There’s no substitute for “connecting” with the patient. Effective communication and demonstrating empathy is a critical component to quality patient care. New technologies such as Electronic Health Records (EHRs) can seem like a barrier for physicians and providers looking to build a connection.
According to a New England Journal of Medicine article (Wolpaw, MD, D.R., Shapiro, Ph.D. D; N Engl J Med 2014; The Virtues of Irrelevance 370:1283-1285, April 3, 2014, DOI: 10.1056/NEJMp1315661), personalized opening comments, “convey that we see patients as unique”, “reveal that we have shared experiences”, “are observant and attending to details”, and “indicate that we are open to a conversation.” All of these help to put the patient at ease and establish a therapeutic relationship.
As healthcare is getting even faster paced, and with an increased focus on productivity and utilization of EHR’s becoming the norm, how can we maintain the “connection” in our encounters with patients? As a practicing physician, I personally have been through two EHR implementations in the ambulatory setting, and currently planning for a third (one in inpatient setting and heading for a second), here are a few tips and tricks that can make a big impact:
- Briefly review the chart prior to entering the room so the beginning of the encounter isn’t dominated by staring at a screen while rifling through the EHR to find basic information. Be clear on basics of their care, including last visit and needs for this one (prescriptions, referrals, etc.). Make sure the patient’s first and last name are known. If a note was made during the last visit of something special in their life, such as a birthday, wedding, or vacation, ask briefly about it. Patients will be more forgiving when we document in the computer if we’ve already made them feel we’re interested and listening.
- Don’t forget your AIDET®.
- An important part of AIDET® is the “A” for Acknowledge. This step helps us make a connection to patient. In addition to eye contact, smiling, addressing by name, sitting down, and shaking hands, opening the encounter with a personalized, genuine statement can help make a connection that will make the rest of the encounter more collaborative and satisfying. It can also make the patient more tolerant when we use EHRs.
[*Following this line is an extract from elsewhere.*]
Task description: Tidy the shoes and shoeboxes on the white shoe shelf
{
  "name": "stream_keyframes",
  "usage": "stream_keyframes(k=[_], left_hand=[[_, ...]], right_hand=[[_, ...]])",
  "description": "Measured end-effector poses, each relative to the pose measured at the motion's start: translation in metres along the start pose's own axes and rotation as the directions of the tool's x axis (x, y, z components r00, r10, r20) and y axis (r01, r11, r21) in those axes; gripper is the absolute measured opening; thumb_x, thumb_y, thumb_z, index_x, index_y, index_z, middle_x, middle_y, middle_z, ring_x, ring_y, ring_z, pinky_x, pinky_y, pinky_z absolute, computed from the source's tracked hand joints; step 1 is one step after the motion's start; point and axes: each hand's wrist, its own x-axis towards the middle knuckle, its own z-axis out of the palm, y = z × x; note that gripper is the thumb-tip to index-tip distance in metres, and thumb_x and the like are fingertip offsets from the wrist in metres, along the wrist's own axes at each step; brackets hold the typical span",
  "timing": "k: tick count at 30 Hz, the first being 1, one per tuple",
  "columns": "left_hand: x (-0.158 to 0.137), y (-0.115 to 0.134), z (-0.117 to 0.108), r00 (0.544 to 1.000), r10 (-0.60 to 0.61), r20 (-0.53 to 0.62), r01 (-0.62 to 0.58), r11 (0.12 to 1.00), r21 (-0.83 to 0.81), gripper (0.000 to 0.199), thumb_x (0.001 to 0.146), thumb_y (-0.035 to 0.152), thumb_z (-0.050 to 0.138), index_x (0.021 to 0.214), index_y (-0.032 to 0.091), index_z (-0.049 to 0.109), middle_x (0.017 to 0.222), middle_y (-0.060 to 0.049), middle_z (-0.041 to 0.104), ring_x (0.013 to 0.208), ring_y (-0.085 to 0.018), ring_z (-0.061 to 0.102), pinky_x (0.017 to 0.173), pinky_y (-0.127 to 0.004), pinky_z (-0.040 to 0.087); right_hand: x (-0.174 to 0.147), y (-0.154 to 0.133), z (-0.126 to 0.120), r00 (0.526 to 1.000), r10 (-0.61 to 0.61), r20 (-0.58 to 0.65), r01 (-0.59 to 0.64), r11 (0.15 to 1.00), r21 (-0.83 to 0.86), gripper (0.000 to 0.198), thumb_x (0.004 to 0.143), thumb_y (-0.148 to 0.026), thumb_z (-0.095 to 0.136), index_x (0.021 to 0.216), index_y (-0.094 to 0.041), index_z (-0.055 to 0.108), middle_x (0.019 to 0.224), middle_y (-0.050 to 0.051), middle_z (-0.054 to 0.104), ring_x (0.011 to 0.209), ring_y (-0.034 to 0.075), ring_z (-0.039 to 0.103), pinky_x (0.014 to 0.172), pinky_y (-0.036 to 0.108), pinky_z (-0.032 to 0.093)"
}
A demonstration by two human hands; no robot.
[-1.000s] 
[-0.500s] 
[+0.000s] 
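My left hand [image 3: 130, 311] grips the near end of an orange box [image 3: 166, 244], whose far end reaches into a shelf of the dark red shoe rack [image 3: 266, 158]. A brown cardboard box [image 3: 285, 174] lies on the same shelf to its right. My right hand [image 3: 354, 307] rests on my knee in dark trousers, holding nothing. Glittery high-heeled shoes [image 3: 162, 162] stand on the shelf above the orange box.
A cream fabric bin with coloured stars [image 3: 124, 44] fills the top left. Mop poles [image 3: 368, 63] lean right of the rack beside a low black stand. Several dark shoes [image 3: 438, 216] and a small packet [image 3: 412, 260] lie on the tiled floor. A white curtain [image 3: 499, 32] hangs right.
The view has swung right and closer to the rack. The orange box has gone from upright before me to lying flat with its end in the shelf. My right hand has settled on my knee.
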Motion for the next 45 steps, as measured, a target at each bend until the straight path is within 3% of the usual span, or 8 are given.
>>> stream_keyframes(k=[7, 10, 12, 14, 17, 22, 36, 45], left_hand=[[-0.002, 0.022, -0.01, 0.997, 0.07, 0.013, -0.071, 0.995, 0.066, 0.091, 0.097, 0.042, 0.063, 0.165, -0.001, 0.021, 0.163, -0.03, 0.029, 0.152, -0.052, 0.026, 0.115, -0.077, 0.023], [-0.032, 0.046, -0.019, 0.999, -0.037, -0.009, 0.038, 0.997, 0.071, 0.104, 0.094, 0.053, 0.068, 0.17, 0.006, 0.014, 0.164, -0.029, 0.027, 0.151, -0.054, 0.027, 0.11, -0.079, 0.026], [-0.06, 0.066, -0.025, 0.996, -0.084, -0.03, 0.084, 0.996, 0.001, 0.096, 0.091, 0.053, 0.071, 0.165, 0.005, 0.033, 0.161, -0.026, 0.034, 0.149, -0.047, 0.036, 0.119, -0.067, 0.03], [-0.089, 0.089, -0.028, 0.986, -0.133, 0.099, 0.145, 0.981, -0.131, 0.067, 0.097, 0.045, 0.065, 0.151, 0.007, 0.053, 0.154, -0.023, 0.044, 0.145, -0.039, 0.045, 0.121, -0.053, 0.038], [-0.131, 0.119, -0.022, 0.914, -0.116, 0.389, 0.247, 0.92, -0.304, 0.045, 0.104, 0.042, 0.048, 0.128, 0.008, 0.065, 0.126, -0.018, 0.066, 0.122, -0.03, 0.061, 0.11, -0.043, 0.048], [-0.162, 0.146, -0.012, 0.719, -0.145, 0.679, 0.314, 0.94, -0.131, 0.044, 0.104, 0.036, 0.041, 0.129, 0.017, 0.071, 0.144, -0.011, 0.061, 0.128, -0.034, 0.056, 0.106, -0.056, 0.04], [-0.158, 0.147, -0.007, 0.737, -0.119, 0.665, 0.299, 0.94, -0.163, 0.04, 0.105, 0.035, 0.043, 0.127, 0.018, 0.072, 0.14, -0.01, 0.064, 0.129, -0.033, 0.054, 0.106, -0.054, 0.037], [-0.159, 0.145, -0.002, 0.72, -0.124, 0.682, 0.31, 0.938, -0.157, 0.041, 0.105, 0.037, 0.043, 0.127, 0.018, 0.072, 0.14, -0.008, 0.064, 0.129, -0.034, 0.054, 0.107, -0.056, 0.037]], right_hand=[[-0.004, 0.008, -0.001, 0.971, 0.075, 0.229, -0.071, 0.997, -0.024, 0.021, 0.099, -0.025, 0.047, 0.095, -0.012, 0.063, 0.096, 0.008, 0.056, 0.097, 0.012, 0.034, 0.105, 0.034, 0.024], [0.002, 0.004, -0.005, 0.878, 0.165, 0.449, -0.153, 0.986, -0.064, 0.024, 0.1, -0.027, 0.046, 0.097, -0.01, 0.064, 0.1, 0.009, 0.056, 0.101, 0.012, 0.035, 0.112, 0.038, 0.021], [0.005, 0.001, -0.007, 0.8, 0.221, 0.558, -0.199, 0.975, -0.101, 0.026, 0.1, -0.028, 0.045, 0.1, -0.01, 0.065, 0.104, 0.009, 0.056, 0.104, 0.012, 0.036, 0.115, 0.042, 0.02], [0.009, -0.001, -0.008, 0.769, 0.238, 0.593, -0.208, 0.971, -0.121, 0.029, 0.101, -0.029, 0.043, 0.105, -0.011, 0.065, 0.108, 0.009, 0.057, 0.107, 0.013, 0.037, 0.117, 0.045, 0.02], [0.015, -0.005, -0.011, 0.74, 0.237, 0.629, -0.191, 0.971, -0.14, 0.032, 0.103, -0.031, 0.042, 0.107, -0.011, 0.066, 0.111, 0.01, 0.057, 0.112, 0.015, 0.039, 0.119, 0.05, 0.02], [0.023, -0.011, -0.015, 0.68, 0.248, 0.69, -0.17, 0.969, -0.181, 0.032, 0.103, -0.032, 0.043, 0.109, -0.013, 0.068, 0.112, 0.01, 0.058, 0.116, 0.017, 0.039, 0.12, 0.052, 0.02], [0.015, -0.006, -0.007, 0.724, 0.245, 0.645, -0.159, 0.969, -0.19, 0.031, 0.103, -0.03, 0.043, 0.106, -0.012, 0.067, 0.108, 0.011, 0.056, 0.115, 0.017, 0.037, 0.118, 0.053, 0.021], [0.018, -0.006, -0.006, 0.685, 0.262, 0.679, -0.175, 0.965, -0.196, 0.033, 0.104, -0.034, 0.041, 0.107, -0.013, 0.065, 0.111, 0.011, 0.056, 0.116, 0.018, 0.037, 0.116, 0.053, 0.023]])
- Include EHR as part of the “Acknowledge” step. State why we use it and how it helps in patient care. Specifically indicate that we will periodically turn to EHR to capture important points for the patient’s shared care plan. When we aren’t documenting in EHR, it’s important to have good eye contact. When we do turn to use EHR, be sure to indicate what you are doing. For example, “Just let me capture that important information”, “Just a moment while I include that in your treatment plan”. Use whatever verbiage and phrasing that feels comfortable while acknowledging the transition to and from the computer.
- Don’t forget the “T” in AIDET®: Thank You. Thank the patient for visiting us and close warmly. Don’t let documenting on the computer get in the way of a gracious end to the encounter, complete with eye contact, a hand shake, smile and genuine pleasantry.
- Manage up the EHR (or at least don’t manage it down), just as we manage up the rest of the care team. This helps to create overall confidence in the care provided.
- A great way to engage patients with the EHR is through the use of graphics and visuals. For well child visits, try showing the growth curve. For chronic disease, show trending graphs for blood pressure, weight, A1Cs, or lipids. This is an excellent opportunity to be transparent with our patients and provide detailed explanations that patients appreciate.
- Pay attention to body position in relation to the patient and computer. Is the physical layout of the office conducive so we can sit, talk, and document the encounter with an unobtrusive computer set-up, facing the patient? If not, think about rearranging the room. Consider seating the patient at your EHR station with proximity to both you and the monitor.
- Try utilizing a scribe during patient visits. This allows providers to remain solely focused on the patient while the scribe captures plan of care notes in the EHR. Make sure that you inform the patient of the scribes name and role.
As we move into a more electronic age, let’s not lose the connection to purpose and connection to patients. It doesn’t need to add significant time to a visit and can make a big impact. When we connect, the patient feels it, and so do we. It’s equally as good for the patient as it is for the physician. Happier patients lead to happier doctors. It connects to purpose, worthwhile work and why we got into healthcare in the first place. Connecting adds purpose and meaning, for both patient and doctor.